Perry draws two planes, K and L, as shown.




Which statement is true?

Plane K and plane L contain four lines because a theorem states that a line extends on both sides of a plane.

Plane K and plane L intersect along a line because a postulate states that if two planes intersect, then their intersection is a line.

Plane K and plane L intersect along two lines because a theorem states that there are only two planes that can pass through a line.

Plane K and plane L make a straight angle with each other because a postulate states that the measure of a straight angle is two right angles.

The correct statement is: Plane K and plane L intersect along a line because a postulate states that if two planes intersect, then their intersection is a line.

To determine which statement is true, we need to analyze the information given in the question.

The question mentions two planes, K and L. It is important to understand some basic concepts related to planes:

1. A plane is a flat, two-dimensional surface that extends infinitely in all directions.
2. A line is a straight path that extends infinitely in both directions.
3. The intersection of two planes can result in a line, a point, or no intersection at all.

Let's evaluate each statement:

1. "Plane K and plane L contain four lines because a theorem states that a line extends on both sides of a plane."

This statement is not true. While it is correct that a line extends infinitely on both sides, the question does not provide any information about lines within the planes K and L.

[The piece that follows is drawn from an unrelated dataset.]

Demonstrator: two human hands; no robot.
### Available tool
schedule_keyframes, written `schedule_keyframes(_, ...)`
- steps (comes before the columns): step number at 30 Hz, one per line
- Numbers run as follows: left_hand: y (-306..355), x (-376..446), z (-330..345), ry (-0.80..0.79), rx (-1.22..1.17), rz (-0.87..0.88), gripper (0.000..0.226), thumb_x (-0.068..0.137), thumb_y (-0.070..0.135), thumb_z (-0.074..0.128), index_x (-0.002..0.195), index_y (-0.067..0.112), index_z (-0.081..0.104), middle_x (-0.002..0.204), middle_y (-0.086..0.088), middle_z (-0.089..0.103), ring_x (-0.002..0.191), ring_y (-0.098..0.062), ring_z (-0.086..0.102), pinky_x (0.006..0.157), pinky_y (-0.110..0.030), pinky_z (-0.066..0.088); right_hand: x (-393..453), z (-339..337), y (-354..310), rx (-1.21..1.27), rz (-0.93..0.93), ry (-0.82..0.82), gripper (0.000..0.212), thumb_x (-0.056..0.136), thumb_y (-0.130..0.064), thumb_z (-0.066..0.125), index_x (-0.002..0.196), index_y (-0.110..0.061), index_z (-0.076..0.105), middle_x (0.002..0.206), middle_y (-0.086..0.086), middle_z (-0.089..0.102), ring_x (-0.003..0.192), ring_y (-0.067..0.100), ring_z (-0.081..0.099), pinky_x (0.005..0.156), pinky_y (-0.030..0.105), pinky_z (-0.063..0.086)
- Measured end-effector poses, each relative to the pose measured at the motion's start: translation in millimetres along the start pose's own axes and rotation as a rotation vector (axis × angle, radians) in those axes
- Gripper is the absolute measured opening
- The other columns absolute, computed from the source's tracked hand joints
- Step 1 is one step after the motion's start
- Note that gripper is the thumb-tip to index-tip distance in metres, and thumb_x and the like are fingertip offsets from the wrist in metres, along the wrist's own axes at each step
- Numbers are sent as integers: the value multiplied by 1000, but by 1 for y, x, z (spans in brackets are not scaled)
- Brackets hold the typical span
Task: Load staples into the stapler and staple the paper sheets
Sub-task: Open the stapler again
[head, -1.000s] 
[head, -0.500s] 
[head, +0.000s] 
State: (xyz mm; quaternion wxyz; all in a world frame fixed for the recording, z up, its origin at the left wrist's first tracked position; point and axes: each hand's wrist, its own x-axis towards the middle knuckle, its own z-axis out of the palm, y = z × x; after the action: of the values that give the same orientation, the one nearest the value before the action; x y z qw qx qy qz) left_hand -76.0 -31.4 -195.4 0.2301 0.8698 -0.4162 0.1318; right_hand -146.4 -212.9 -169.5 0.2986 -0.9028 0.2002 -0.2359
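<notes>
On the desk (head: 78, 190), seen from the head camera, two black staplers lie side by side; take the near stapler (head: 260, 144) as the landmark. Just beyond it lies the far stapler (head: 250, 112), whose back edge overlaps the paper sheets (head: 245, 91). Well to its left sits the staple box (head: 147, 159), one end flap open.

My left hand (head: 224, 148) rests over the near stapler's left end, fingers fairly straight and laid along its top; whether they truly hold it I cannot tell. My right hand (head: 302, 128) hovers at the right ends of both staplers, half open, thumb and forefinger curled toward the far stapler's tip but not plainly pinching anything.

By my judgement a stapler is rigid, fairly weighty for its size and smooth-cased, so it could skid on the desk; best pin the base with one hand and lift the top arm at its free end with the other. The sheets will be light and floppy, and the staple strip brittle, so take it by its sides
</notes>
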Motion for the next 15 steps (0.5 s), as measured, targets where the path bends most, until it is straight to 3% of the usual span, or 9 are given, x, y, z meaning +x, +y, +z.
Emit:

2. "Plane K and plane L intersect along a line because a postulate states that if two planes intersect, then their intersection is a line."

This statement is plausible. According to the given postulate, when two planes intersect, their intersection is a line. However, it does not explicitly state that the planes K and L intersect.

3. "Plane K and plane L intersect along two lines because a theorem states that there are only two planes that can pass through a line."

This statement is not accurate. The theorem mentioned here refers to a different concept - it states that there are only two planes that can be drawn through a given line, not that the intersection of two planes results in two lines.

4. "Plane K and plane L make a straight angle with each other because a postulate states that the measure of a straight angle is two right angles."

This statement is not relevant to planes intersecting. A straight angle is formed by a line and consists of two opposite rays. It does not address the intersection of planes.

Based on the information provided, the statement that seems most relevant and plausible is statement 2: "Plane K and plane L intersect along a line because a postulate states that if two planes intersect, then their intersection is a line." However, without further information about the actual drawing of the planes K and L, we cannot determine with certainty which statement is true.